Task to complete -
Write out each line below precisely, passing over the pictures.

Recorded data -
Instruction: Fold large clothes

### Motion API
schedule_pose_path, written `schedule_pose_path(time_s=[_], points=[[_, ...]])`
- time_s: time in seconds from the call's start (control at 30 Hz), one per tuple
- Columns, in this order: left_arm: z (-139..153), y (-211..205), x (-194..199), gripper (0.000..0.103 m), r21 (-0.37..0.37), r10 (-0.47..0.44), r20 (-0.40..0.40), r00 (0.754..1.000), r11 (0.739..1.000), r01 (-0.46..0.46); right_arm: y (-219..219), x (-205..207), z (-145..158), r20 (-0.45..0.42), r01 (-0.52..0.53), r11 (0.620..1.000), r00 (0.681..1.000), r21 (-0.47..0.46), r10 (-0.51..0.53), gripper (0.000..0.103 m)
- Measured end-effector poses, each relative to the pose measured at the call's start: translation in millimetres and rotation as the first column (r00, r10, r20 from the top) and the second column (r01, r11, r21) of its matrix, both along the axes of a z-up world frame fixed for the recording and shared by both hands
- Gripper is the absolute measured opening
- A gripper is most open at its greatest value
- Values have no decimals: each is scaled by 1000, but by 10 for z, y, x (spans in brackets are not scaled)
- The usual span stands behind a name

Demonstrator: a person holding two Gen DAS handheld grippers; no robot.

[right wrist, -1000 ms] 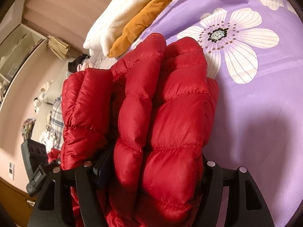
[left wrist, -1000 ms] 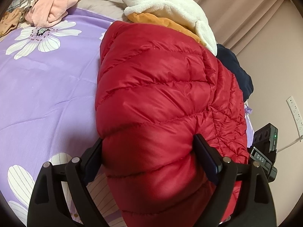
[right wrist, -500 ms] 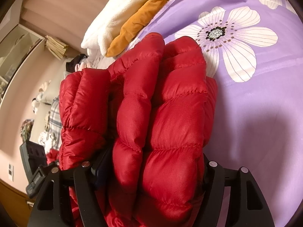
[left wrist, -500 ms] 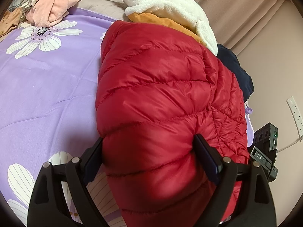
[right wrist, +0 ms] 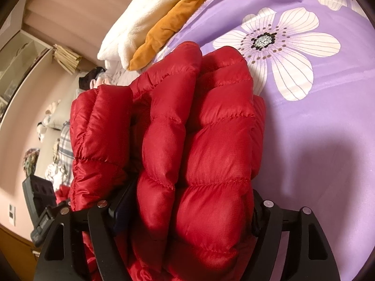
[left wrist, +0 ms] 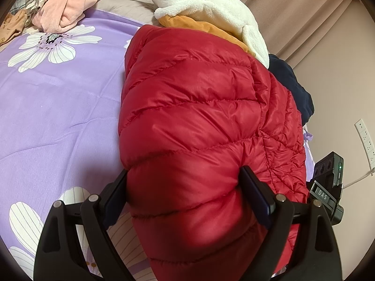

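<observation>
Spread over the bed, a purple bedsheet printed with large white flowers (left wrist: 54, 107) carries a folded, quilted red down jacket (left wrist: 192, 121). Open sheet is seen to one side of it; behind it lie a white fleece garment (left wrist: 211, 7), an orange cloth (left wrist: 199, 24) and a dark navy garment (left wrist: 295, 89). "DAS" is read on the right tool's black body (left wrist: 324, 193). The left tool (left wrist: 185, 194) is clamped across one end of the jacket. The right tool (right wrist: 187, 206) is pressed around the other end, its jaws having just been opening.
</observation>
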State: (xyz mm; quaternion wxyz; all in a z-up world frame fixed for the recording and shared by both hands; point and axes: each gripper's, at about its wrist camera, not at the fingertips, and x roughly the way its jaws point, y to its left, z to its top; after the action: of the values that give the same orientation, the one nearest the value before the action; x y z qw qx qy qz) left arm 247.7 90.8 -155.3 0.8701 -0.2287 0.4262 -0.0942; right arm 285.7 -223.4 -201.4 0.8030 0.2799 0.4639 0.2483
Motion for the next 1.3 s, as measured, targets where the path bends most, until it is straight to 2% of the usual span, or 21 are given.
schedule_pose_path(time_s=[1.3], points=[[-10,0,-3,91,-2,0,-1,1000,1000,0,-4,7,-11,-1,-7,1000,1000,7,7,77]])
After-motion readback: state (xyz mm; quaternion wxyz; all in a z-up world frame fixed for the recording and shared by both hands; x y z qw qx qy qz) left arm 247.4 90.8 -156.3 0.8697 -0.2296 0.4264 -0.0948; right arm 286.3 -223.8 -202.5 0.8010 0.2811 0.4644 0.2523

Written answer -
Instruction: Fold large clothes

### Motion API
schedule_pose_path, written `schedule_pose_path(time_s=[_], points=[[_, ...]])`
- time_s: time in seconds from the call's start (control at 30 Hz), one per tuple
- Columns, in this order: left_arm: z (-139..153), y (-211..205), x (-194..199), gripper (0.000..0.103 m), r21 (-0.37..0.37), r10 (-0.47..0.44), r20 (-0.40..0.40), r00 (0.754..1.000), r11 (0.739..1.000), r01 (-0.46..0.46); right_arm: y (-219..219), x (-205..207), z (-145..158), r20 (-0.45..0.42), r01 (-0.52..0.53), r11 (0.620..1.000), r00 (0.681..1.000), r21 (-0.47..0.46), r10 (-0.51..0.53), gripper (0.000..0.103 m)
- Measured end-effector poses, each relative to the pose measured at the call's start: translation in millimetres and rotation as the first column (r00, r10, r20 from the top) and the second column (r01, r11, r21) of its matrix, both along the axes of a z-up world frame fixed for the recording and shared by both hands
- Gripper is the absolute measured opening
- A gripper is most open at its greatest value
- Values have no decimals: each is scaled by 1000, but by 10 for z, y, x (spans in brackets are not scaled)
- The usual span stands behind a name

Demonstrator: a person holding two Gen DAS handheld grippers; no robot.

[right wrist, -1000 ms] 
[left wrist, -1000 ms] 
[right wrist, -500 ms] 
[left wrist, -500 ms] 
[right wrist, +0 ms] 
[left wrist, +0 ms] 

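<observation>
Spread over the bed, a purple bedsheet printed with large white flowers (left wrist: 54, 107) carries a folded, quilted red down jacket (left wrist: 192, 121). Open sheet is seen to one side of it; behind it lie a white fleece garment (left wrist: 211, 7), an orange cloth (left wrist: 199, 24) and a dark navy garment (left wrist: 295, 89). "DAS" is read on the right tool's black body (left wrist: 324, 193). The left tool (left wrist: 185, 194) is clamped across one end of the jacket. The right tool (right wrist: 187, 206) is pressed around the other end, its jaws having just been opening.
</observation>
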State: (xyz mm; quaternion wxyz; all in a z-up world frame fixed for the recording and shared by both hands; point and axes: each gripper's, at about its wrist camera, not at the fingertips, and x roughly the way its jaws point, y to its left, z to its top; after the action: of the values that give the same orientation, the one nearest the value before the action; x y z qw qx qy qz) left arm 247.7 90.8 -155.3 0.8701 -0.2287 0.4262 -0.0942; right arm 285.7 -223.4 -201.4 0.8030 0.2799 0.4639 0.2483
Motion for the next 1.3 s, as measured, targets where the path bends most, until it is straight to 2% of the usual span, or 21 are given.
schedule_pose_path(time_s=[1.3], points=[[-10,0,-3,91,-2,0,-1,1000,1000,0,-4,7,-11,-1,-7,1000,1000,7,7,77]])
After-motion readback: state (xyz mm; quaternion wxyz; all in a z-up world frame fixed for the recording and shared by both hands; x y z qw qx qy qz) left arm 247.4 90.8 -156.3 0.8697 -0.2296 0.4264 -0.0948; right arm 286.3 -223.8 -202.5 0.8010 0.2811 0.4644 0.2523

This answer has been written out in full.